Please find all lines in the data that hold the string "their" and copy them.

(Listed entries begins)

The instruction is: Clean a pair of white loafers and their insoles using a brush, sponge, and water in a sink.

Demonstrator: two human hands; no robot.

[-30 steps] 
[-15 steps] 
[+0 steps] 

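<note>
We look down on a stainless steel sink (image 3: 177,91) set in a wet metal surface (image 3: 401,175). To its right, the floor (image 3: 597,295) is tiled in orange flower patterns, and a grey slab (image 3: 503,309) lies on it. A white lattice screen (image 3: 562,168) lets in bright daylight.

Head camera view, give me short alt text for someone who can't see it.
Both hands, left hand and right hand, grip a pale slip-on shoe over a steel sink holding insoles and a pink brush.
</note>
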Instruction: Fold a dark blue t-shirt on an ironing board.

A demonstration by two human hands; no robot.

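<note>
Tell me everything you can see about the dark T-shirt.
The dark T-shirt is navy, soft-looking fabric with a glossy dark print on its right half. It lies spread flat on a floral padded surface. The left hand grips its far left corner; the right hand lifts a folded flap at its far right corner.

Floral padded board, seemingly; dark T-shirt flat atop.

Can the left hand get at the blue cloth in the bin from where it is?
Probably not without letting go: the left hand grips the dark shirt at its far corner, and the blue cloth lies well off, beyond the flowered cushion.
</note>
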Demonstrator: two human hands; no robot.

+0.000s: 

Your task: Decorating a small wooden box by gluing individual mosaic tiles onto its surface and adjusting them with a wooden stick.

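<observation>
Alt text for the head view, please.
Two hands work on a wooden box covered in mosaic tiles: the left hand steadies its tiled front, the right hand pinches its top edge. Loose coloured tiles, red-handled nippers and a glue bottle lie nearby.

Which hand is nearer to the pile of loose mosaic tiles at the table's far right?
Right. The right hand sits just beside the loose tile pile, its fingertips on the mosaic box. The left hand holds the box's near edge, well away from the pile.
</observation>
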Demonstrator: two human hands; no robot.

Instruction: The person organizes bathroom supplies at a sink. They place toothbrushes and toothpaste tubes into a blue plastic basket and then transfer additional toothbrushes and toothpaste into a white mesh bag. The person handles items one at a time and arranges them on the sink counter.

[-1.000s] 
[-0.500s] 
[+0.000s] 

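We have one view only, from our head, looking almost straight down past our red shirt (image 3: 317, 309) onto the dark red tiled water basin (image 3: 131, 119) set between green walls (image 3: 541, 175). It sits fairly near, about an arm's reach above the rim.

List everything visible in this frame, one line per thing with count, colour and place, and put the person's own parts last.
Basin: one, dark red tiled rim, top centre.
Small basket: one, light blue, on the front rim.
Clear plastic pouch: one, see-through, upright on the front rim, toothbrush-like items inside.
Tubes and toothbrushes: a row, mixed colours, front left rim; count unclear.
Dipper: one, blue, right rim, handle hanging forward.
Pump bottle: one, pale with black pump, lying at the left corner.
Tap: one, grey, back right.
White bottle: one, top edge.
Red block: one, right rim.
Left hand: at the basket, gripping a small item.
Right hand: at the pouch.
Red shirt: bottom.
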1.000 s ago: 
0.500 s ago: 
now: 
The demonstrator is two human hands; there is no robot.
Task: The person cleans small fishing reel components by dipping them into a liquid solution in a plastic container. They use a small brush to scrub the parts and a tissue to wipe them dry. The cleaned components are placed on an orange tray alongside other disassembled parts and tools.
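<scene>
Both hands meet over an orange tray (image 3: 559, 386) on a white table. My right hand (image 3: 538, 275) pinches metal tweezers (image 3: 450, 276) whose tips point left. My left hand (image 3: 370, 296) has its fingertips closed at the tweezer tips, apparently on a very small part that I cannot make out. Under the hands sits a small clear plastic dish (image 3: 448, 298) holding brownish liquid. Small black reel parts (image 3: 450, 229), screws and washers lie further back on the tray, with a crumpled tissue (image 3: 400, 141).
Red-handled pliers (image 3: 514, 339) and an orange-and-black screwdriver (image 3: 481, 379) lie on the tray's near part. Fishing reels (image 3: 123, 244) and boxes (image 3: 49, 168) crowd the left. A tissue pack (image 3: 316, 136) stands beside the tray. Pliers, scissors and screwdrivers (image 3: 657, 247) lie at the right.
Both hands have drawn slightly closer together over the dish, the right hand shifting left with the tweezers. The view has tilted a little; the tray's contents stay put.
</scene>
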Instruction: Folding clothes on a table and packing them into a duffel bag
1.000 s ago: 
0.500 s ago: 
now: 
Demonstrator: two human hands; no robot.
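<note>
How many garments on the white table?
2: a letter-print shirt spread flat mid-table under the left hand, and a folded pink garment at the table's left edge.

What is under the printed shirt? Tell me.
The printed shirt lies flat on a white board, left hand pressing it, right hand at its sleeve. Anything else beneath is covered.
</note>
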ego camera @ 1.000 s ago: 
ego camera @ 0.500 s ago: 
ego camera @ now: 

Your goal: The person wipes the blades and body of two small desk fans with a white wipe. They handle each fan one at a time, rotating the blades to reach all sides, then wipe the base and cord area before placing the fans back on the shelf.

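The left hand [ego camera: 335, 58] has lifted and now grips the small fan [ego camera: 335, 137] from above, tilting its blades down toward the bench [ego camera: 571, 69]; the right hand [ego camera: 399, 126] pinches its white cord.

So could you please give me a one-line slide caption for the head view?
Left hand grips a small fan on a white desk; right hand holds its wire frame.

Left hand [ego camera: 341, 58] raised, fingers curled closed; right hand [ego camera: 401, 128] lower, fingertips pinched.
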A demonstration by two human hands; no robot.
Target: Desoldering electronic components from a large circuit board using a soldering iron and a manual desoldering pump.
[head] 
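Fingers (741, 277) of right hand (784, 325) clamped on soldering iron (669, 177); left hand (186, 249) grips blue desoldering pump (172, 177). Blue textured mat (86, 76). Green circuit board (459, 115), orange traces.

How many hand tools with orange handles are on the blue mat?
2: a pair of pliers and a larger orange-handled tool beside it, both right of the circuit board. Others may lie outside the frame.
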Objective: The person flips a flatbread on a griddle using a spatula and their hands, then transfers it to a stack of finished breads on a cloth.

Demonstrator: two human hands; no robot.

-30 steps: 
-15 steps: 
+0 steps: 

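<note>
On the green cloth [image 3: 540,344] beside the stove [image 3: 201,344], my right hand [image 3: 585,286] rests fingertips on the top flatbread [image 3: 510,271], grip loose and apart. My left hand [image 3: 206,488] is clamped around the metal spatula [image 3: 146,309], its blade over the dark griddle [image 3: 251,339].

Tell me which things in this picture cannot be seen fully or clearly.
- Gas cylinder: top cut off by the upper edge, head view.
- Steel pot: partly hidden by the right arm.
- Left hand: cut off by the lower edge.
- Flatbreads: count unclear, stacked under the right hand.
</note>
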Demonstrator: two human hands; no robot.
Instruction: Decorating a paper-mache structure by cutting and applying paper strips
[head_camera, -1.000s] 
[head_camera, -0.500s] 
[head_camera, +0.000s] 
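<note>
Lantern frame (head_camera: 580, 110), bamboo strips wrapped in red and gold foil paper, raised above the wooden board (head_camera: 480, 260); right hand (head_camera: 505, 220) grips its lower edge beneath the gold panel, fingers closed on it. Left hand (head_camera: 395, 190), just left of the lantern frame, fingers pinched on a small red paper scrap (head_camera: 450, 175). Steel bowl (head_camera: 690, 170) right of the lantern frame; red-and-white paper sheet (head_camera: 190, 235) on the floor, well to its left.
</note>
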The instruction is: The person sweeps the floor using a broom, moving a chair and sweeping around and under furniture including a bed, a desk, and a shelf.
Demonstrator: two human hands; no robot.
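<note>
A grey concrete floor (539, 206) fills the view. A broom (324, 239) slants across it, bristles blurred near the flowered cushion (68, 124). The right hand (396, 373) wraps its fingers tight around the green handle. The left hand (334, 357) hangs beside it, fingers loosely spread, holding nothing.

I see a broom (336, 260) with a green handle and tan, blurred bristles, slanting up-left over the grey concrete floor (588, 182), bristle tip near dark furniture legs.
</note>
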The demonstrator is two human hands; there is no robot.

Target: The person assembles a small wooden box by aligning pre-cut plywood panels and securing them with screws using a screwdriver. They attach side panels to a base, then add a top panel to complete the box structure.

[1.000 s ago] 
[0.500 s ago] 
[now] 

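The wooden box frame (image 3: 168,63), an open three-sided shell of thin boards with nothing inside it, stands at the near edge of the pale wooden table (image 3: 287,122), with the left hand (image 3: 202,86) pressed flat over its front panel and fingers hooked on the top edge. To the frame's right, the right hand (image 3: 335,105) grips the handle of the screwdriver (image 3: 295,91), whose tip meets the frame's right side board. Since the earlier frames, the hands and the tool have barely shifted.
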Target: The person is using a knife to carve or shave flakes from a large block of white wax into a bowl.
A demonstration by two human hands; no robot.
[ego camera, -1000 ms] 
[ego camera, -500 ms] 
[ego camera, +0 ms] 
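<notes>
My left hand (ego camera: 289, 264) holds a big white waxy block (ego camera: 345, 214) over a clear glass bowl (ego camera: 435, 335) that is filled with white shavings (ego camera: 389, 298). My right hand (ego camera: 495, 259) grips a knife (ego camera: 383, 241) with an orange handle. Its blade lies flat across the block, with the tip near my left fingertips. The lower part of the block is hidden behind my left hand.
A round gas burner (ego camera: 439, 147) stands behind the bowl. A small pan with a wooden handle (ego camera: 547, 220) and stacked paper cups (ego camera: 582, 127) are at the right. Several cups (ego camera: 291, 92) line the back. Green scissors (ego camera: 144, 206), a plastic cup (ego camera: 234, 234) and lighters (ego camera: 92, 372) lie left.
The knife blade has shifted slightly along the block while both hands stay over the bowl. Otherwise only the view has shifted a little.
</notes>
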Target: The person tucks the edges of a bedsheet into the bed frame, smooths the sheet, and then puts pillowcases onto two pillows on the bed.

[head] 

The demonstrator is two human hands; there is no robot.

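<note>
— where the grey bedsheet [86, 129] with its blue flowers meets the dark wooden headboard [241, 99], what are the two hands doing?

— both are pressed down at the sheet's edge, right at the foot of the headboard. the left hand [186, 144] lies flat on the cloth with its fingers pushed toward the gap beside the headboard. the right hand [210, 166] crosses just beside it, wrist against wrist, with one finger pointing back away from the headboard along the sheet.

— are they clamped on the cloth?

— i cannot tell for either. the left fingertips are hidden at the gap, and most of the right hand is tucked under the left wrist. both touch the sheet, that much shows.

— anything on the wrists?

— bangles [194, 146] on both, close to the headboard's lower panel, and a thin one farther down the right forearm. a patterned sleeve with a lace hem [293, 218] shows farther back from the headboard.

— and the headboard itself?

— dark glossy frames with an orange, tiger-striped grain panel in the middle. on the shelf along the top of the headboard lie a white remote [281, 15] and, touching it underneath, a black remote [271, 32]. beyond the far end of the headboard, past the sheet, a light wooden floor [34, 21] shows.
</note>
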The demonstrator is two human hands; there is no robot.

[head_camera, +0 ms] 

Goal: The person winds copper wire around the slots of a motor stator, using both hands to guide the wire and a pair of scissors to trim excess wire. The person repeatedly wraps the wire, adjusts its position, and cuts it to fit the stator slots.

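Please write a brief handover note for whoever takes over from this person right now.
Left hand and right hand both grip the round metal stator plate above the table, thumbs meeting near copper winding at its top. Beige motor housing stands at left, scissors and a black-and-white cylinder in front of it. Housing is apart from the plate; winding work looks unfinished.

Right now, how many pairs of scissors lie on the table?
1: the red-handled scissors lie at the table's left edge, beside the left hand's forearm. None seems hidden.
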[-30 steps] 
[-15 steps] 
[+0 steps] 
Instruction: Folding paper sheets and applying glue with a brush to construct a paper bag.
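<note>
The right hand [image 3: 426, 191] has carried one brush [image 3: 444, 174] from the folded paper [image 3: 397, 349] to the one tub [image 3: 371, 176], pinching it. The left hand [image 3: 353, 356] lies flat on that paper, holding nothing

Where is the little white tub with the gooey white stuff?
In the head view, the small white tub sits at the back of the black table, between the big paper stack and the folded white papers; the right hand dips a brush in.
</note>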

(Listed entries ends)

Answer area →
The instruction is: Clean a pair of white loafers and their insoles using a brush, sponge, and water in a sink.
Objective: The person flips a flatbread on a griddle using a spatula and their hands, then transfers it to a stack of finished breads on a cloth.

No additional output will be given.